Una emisión puntual de gases que haga crecer el nivel de este contaminante en el aire –como pudiera producir una industria– no es controlable. Pero sí hay otros factores que son más predecibles: por ejemplo, también hemos demostrado que, epidemiológicamente, la población es más vulnerable a los efectos del NO2 en determinadas épocas del año como el otoño y el invierno (quizá asociado a otros factores que ayudan a acentuar patologías). Al mismo tiempo sabemos que la estabilidad atmosférica, los anticiclones, favorecen la acumulación de contaminantes. Si, además, existen ahora unos buenos modelos y posibilidades de predicción atmosférica, pueden anticiparse episodios de alta concentración contaminante en momentos de alta sensibilidad de las personas.

Como ocurre actualmente con un anticiclón prolongado en época invernal.

Igual que existe la Agencia Estatal de Meteorología podría existir una entidad similar para la polución. No que se diga "ayer hubo mucha contaminación" sino "mañana seguro que hay altos niveles de NO2. Tenga cuidado".

Unas alertas sobre el fenómeno para, por ejemplo, no salir de casa esos días si se tiene una afección cardiaca o con niños pequeños.

Hay algunos canales como páginas web sobre calidad del aire, pero los datos se dispersan mucho: ayuntamientos, comunidades autónomas, trabajan con series diferentes. Hay que alertar a la población para que puedan tomar precauciones cuando se den estos picos de alta contaminación.

Ahora se ha puesto el foco sobre el dióxido de nitrógeno. En el verano se habla del ozono troposférico. ¿La contaminación va por estaciones?

Cuando respiramos metemos todo en los pulmones. De hecho, es posible que el mismo aire que ahora está saturado de NO2 también contenga mucho material en suspensión.

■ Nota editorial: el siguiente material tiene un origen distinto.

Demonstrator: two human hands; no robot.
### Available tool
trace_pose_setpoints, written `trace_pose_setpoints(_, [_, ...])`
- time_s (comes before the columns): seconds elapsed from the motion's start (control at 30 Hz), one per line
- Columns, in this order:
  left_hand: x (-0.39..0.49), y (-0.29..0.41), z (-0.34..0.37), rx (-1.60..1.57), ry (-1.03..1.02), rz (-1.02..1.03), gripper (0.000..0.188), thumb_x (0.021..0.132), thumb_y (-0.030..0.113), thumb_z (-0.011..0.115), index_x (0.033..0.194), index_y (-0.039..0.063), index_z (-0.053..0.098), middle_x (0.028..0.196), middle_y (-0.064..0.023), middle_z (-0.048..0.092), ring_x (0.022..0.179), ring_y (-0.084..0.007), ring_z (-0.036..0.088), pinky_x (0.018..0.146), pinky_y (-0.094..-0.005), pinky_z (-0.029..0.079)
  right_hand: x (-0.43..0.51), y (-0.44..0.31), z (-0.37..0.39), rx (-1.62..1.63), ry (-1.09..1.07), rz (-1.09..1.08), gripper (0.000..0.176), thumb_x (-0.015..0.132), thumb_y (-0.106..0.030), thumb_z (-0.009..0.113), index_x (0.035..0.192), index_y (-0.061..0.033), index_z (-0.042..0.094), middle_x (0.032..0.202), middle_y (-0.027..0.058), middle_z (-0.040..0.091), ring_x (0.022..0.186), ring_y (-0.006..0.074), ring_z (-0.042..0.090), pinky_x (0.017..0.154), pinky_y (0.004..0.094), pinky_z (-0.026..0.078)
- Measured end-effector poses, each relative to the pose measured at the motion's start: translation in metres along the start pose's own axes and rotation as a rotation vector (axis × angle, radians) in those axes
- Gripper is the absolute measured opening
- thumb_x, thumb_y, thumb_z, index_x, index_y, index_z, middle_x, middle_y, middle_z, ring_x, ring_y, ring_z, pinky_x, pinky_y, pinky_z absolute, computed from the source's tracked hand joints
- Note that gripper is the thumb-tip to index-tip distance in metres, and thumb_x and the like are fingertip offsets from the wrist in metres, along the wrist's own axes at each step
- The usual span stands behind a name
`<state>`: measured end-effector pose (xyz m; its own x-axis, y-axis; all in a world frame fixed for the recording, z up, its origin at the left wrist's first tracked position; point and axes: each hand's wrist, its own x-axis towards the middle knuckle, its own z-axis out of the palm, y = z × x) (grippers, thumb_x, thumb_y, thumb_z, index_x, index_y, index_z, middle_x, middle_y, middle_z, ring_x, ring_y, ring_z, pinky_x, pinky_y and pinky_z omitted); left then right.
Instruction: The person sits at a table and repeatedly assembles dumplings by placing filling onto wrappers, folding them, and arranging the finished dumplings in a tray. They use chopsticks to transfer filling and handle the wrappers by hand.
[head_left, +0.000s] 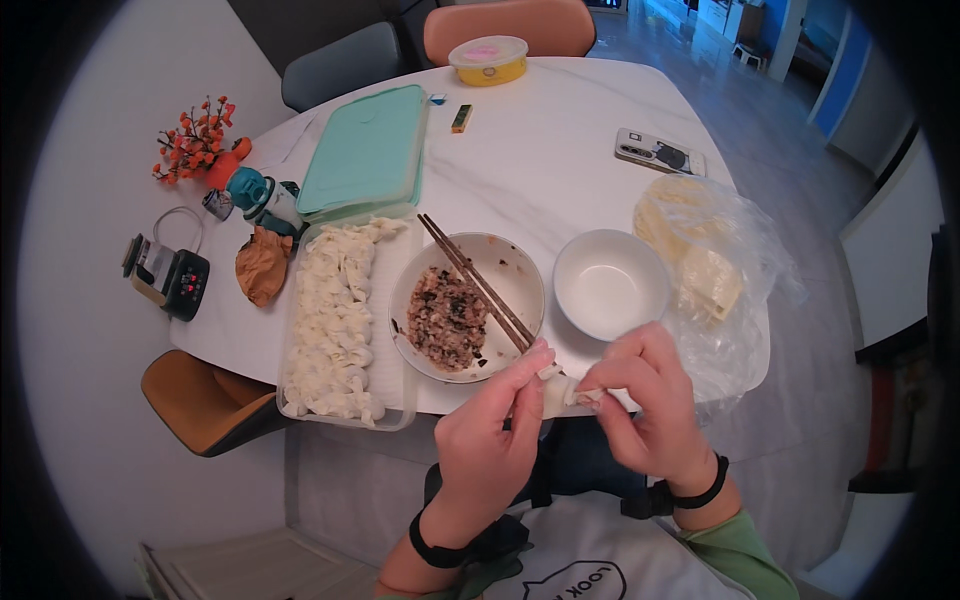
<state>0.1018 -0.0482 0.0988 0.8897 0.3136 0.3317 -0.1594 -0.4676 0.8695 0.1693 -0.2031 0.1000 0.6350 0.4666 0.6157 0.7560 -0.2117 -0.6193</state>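
Between my two hands, just over the table's front edge, is a filled wonton (559, 394) of pale dough. My left hand (491, 427) pinches its left end, while my right hand (645, 397) grips the right end between thumb and forefinger. Just beyond my left hand stands a white bowl (517, 281) of minced meat filling (446, 319) with dark bits. A pair of brown wooden chopsticks (472, 277) lies across that bowl. To its left, a clear plastic container (401, 360) holds rows of folded wontons (330, 322).
Right of the filling is a second white bowl (611, 285). Dough wrappers (709, 281) lie in a clear plastic bag (750, 225), below a phone (660, 152). A teal lid (364, 146), crumpled brown paper (262, 266), a bottle (262, 199) and a yellow lidded tub (490, 67) also stand about.
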Motion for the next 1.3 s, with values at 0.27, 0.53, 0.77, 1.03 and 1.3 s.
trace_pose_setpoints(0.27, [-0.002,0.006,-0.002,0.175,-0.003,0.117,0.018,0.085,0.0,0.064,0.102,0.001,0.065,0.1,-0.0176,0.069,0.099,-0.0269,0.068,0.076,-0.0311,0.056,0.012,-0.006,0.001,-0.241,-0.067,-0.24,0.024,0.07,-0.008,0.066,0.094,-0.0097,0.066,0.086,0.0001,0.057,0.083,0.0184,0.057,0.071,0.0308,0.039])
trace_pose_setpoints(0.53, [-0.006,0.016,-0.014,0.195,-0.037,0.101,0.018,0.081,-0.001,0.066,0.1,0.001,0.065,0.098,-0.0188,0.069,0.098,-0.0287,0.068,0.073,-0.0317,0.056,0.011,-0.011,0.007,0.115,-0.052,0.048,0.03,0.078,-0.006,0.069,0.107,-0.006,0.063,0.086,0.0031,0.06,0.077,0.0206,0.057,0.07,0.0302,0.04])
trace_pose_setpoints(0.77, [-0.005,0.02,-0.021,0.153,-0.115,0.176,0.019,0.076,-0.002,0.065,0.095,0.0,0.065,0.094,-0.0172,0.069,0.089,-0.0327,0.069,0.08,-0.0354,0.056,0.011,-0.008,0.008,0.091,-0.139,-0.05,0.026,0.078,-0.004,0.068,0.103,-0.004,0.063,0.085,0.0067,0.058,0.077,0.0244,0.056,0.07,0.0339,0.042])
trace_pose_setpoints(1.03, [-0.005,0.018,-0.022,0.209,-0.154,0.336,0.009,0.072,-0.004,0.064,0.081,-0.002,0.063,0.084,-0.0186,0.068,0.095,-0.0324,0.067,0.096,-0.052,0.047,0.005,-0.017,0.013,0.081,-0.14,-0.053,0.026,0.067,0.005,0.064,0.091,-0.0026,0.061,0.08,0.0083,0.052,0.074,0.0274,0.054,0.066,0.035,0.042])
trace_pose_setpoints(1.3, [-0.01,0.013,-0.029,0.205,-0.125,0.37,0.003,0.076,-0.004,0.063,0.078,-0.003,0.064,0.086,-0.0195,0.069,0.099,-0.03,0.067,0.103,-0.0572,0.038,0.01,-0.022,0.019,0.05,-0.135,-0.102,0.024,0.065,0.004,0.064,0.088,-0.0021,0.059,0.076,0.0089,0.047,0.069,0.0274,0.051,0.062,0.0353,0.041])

Las llamadas PM10 y PM2,5.

Eso es. Además, para las micropartículas más pequeñas, las PM2,5, también se sabe que las situaciones atmosféricas que favorecen el dióxido favorecen igualmente ese material. Estas partículas suspendidas en el aire se acumulan sobre las ciudades y, por su tamaño, son capaces de traspasar la zona de la tráquea y pasar a los pulmones y alcanzar los alveolos. De ahí pasan a la sangre. Las PM 2,5 tienen su origen en la actividad humana: el 80% en la industria y el 20% en el transporte. Su acción se relaciona con el aumento en los ingresos hospitalarios por procesos respiratorios como el asma.

¿Cree que la política medioambiental recoge suficientemente la importancia de los efectos de la contaminación?

Comprendo que tomar medidas directas contra la contaminación es complicado porque implica aspectos económicos o de transporte. Pero también debería meterse en esa ecuación los costes de la polución. En primer lugar la salud de la población, que deriva directamente en el gasto en sanidad. Pero también hay daños a los cultivos o miles de horas de trabajo que se pierden por bajas laborales.